WHAT TO PRODUCE: Your answer should be the exact lines of the data below from the one containing "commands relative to" through the one containing "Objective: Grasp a"; please include nothing else.
-- INFORMATION follows --
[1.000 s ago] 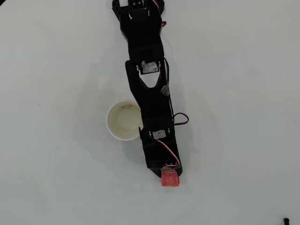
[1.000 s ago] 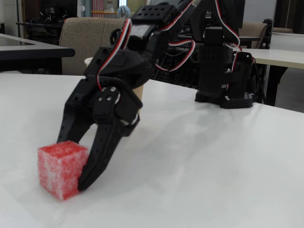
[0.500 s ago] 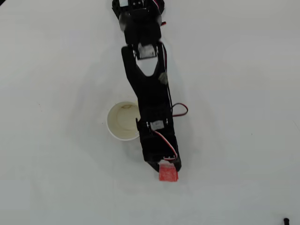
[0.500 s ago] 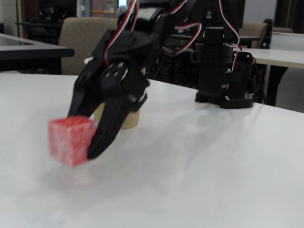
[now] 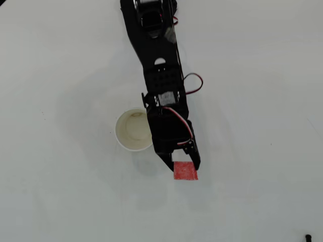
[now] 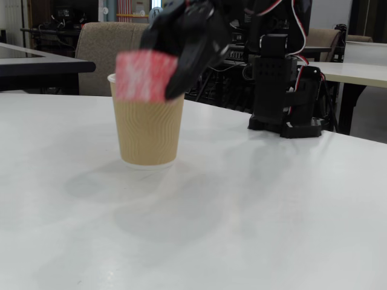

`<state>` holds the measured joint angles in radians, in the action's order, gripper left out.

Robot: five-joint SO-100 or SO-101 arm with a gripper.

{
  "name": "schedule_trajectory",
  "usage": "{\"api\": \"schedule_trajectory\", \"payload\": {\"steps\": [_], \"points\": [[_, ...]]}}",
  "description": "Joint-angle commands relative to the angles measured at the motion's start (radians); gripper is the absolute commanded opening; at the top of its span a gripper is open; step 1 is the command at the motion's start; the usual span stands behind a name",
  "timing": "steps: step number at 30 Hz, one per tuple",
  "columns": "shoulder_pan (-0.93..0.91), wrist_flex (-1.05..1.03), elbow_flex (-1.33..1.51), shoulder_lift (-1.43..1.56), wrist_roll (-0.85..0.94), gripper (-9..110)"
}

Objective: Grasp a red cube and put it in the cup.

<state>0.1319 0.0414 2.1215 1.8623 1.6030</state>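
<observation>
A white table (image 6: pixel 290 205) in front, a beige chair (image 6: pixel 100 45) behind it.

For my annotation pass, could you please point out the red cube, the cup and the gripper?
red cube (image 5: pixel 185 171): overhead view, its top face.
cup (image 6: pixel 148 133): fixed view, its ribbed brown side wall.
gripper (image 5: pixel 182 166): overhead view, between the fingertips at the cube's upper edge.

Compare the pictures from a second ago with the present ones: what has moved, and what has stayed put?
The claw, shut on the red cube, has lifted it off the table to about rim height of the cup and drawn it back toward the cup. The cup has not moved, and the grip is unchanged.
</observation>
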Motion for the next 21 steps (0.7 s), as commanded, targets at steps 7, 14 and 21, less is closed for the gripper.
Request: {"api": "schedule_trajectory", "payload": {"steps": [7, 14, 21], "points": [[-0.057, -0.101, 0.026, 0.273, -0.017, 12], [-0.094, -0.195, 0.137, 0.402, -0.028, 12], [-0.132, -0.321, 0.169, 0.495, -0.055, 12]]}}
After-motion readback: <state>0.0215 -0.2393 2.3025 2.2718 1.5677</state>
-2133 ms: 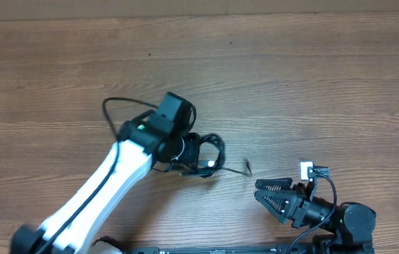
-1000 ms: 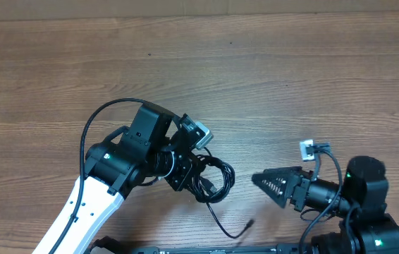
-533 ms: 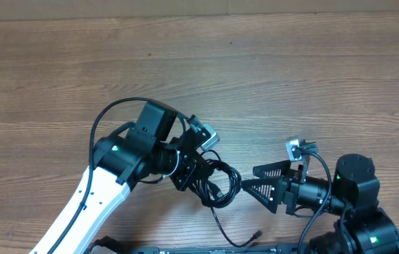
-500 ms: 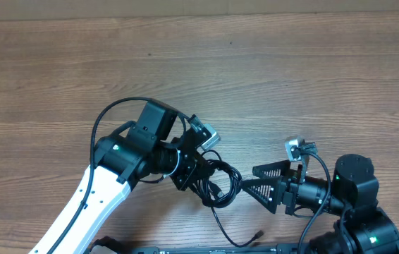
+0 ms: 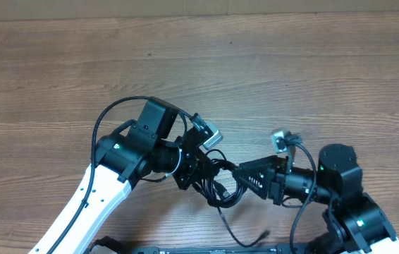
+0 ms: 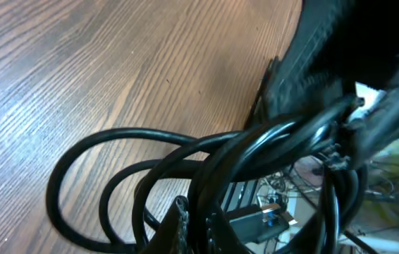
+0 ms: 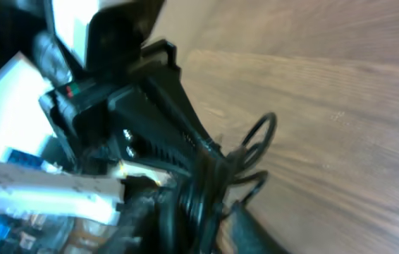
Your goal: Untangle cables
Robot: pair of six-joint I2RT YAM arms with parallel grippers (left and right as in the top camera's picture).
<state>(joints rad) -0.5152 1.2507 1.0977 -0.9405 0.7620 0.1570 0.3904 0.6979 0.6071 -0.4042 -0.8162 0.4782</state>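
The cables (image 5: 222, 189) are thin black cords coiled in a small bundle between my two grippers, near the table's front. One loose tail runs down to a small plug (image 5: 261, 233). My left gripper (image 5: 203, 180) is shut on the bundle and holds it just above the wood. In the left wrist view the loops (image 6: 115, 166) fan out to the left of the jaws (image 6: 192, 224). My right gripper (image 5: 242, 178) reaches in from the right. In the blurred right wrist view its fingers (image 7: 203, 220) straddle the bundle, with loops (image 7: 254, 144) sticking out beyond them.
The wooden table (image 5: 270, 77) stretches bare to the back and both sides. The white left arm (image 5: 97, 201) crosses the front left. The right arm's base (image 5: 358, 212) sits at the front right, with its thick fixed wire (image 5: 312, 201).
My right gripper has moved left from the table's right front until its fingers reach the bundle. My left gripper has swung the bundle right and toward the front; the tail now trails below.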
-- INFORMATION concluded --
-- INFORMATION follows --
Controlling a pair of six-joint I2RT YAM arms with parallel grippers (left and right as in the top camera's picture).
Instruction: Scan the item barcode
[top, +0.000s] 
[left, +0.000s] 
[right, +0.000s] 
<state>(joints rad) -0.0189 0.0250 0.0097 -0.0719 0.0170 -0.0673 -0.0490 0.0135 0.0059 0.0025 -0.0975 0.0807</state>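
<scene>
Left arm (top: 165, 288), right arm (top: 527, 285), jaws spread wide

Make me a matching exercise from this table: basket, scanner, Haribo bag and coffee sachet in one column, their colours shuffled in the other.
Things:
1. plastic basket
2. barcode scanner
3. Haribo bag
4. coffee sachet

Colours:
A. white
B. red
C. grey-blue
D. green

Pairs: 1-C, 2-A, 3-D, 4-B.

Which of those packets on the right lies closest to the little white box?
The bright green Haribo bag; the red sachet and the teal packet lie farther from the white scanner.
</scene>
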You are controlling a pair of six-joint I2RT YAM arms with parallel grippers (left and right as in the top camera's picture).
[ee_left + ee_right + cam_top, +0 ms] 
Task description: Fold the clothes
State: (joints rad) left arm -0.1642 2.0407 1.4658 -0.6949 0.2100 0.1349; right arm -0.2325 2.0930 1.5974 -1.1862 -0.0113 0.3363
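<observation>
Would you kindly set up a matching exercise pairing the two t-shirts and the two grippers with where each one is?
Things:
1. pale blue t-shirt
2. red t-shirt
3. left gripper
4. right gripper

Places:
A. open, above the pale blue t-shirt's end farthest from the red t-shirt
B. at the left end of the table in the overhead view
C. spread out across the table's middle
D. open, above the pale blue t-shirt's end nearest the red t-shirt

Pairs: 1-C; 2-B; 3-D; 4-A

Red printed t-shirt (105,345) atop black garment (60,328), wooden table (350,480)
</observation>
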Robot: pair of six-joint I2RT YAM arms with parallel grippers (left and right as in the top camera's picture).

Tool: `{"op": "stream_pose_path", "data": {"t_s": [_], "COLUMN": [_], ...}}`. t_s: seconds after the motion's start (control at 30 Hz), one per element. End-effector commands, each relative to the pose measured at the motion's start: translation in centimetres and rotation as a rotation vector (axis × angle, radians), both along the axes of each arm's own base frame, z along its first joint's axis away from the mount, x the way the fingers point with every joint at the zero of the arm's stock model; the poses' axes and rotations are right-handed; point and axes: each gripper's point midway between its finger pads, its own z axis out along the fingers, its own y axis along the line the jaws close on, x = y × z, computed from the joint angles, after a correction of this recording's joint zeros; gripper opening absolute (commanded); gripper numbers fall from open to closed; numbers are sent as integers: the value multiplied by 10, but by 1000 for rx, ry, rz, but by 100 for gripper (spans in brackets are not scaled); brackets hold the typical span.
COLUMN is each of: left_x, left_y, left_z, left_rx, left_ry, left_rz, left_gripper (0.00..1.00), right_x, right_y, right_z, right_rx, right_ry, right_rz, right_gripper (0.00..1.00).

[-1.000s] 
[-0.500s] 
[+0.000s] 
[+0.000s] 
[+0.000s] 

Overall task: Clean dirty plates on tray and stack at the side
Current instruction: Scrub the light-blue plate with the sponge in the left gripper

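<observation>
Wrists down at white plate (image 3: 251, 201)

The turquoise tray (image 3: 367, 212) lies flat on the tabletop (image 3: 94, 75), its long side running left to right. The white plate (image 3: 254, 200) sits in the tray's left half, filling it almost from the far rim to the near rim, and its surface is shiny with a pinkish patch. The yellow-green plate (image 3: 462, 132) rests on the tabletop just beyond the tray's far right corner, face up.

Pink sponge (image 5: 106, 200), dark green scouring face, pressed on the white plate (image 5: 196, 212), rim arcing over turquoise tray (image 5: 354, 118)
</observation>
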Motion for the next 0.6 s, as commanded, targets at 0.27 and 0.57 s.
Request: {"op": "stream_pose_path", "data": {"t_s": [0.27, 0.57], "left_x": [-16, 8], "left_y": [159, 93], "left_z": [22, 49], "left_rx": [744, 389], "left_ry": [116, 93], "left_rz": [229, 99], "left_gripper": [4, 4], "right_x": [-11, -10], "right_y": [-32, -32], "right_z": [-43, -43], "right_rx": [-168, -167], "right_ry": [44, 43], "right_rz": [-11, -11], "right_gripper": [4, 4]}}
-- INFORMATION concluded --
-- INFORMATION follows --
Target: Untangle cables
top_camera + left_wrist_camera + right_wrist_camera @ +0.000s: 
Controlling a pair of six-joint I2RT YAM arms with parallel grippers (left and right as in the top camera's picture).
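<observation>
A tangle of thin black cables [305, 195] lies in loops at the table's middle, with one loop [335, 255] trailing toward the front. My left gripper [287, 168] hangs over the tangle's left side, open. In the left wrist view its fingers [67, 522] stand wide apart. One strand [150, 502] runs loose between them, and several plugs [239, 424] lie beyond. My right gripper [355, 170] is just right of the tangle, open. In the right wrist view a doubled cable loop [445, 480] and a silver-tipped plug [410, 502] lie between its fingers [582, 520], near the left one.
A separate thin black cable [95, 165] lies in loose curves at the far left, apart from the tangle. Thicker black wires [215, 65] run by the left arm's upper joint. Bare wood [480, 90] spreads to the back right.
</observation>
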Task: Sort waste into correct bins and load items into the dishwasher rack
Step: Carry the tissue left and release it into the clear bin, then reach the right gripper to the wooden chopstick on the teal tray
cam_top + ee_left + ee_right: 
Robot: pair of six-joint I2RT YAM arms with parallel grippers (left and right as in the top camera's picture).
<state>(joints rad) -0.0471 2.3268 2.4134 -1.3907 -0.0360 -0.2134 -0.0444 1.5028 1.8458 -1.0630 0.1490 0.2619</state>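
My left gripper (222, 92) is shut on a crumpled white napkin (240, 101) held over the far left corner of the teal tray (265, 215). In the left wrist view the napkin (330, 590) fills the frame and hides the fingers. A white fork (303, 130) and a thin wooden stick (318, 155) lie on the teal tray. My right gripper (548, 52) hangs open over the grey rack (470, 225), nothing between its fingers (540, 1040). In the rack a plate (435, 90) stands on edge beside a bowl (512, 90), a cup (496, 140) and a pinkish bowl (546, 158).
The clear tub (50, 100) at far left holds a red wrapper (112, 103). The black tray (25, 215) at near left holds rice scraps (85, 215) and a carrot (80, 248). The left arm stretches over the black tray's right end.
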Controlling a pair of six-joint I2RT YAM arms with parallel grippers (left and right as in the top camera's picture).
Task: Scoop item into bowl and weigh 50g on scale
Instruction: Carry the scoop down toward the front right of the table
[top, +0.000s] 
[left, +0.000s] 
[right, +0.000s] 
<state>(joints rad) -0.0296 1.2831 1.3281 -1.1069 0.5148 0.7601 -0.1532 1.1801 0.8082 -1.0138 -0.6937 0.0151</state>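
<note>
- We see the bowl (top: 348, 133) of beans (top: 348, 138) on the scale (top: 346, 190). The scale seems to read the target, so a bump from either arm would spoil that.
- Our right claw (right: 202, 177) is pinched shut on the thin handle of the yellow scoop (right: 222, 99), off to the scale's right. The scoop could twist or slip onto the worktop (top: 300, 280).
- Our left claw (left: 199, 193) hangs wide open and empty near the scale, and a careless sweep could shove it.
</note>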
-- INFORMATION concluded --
RESULT OF THIS TASK:
  "description": "Joint-angle commands relative to the angles measured at the motion's start (radians); gripper is the absolute commanded opening; at the top of its span a gripper is open; step 1 is the command at the motion's start; the usual span stands behind a name",
  "timing": "steps: step number at 30 Hz, one per tuple",
  "columns": "shoulder_pan (-0.93..0.91), wrist_flex (-1.05..1.03), elbow_flex (-1.33..1.51), shoulder_lift (-1.43..1.56), wrist_roll (-0.85..0.94), gripper (-9..110)"
}

Objective: Grasp a red cube and put it in the cup.

The work on this exercise is now complete.